(Data excerpts)
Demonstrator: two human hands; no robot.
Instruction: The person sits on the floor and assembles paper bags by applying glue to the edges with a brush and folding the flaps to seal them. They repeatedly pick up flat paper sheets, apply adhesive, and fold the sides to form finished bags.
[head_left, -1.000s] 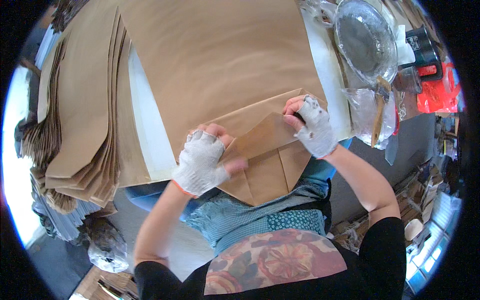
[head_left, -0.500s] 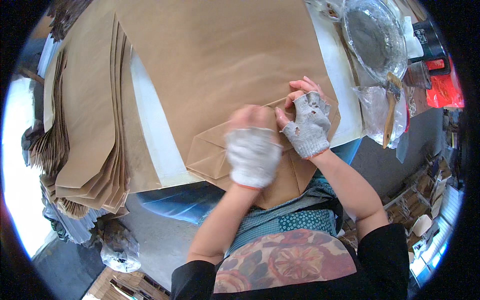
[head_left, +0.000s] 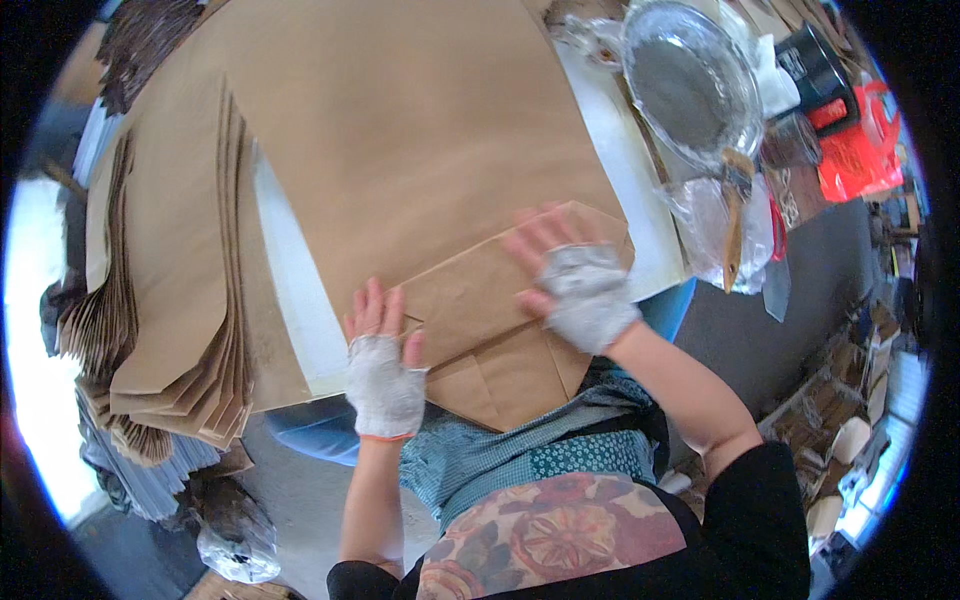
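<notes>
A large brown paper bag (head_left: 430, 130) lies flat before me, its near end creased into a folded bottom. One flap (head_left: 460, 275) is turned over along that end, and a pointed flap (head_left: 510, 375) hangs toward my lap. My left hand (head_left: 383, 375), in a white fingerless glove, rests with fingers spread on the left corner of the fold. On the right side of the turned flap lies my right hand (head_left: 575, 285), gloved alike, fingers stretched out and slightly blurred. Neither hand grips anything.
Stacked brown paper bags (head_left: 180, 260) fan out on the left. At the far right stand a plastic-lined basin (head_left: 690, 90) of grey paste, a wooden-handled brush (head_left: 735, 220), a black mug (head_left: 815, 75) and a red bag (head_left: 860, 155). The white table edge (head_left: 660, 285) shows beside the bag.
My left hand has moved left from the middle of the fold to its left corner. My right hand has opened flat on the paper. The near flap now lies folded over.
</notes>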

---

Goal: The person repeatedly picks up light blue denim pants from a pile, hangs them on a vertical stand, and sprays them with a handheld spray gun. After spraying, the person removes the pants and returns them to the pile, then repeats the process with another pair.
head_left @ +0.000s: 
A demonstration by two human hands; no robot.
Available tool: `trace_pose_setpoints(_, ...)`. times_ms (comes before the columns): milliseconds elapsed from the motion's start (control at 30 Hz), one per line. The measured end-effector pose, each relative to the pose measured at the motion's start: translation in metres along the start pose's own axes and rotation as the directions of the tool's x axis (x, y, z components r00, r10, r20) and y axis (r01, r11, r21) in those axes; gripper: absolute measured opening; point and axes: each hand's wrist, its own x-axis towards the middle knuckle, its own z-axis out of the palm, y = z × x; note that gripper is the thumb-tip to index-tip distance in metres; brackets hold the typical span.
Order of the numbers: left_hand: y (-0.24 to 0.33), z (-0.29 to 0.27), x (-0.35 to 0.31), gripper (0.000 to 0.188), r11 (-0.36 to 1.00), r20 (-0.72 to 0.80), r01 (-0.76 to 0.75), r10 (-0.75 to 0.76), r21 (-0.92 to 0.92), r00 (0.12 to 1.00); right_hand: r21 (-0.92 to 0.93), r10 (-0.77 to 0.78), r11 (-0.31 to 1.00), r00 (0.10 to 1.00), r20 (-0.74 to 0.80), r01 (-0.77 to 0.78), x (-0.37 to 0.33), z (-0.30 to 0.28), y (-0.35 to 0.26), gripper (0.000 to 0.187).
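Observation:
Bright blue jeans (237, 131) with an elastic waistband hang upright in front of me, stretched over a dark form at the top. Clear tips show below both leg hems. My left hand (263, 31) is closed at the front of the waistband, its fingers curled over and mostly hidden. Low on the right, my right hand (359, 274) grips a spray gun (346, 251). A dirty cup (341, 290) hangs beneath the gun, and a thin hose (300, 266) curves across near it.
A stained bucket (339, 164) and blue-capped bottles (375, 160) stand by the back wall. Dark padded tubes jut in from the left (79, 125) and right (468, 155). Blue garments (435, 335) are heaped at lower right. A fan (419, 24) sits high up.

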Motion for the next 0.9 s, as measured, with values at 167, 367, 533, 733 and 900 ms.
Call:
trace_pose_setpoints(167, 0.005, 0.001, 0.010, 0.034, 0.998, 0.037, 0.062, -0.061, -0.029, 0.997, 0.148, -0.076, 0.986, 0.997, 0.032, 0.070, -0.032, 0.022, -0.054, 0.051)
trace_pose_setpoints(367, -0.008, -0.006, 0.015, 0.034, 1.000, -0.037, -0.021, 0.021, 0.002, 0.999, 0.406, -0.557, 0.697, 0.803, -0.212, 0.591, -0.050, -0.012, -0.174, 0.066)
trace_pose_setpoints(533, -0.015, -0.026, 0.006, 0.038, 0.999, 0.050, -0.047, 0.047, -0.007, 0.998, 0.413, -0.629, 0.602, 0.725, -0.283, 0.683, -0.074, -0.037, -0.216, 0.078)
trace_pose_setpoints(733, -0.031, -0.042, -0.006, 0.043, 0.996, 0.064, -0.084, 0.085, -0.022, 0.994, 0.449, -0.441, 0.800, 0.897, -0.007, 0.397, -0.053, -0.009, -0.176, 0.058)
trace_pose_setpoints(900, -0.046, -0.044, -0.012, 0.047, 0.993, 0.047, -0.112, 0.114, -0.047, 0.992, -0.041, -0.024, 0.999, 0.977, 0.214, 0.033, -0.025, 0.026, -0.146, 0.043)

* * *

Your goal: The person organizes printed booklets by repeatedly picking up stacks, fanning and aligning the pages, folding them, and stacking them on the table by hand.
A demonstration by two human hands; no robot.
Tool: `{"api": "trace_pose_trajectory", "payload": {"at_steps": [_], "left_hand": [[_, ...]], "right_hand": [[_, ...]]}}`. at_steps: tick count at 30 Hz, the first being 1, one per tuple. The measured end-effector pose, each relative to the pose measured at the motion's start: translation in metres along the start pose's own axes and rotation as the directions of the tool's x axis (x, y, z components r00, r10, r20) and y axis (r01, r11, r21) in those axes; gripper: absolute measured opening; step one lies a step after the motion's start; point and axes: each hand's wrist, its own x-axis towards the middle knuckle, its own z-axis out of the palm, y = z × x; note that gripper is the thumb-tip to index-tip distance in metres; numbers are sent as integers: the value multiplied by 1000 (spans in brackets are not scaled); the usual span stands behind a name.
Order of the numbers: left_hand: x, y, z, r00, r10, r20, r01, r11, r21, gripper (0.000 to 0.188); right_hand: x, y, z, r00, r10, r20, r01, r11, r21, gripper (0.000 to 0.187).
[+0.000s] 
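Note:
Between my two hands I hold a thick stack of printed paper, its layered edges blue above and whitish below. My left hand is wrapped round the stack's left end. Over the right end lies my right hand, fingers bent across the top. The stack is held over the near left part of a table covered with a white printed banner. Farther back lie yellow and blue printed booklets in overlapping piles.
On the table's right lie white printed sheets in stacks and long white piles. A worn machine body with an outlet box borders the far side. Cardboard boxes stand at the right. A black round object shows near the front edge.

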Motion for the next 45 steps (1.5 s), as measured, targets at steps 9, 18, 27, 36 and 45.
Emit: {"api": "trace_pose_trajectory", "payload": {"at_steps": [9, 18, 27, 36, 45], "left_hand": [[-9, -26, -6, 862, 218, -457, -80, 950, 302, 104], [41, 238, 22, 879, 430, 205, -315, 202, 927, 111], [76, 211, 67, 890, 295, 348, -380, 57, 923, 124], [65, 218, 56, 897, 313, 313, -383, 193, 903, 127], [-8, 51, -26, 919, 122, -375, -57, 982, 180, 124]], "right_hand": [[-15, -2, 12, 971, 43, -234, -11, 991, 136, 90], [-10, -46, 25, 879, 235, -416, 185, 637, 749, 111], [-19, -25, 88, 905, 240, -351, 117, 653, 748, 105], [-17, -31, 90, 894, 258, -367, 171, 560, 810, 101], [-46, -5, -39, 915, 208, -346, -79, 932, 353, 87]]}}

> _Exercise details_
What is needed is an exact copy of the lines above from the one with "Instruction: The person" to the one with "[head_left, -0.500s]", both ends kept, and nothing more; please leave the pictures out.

> _Finished exercise_
Instruction: The person sits on the floor and assembles paper bags by applying glue to the edges with a brush and folding the flaps to seal them. They repeatedly pick up flat paper sheets, apply adhesive, and fold the sides to form finished bags.
[head_left, -1.000s] 
[head_left, -0.500s] 

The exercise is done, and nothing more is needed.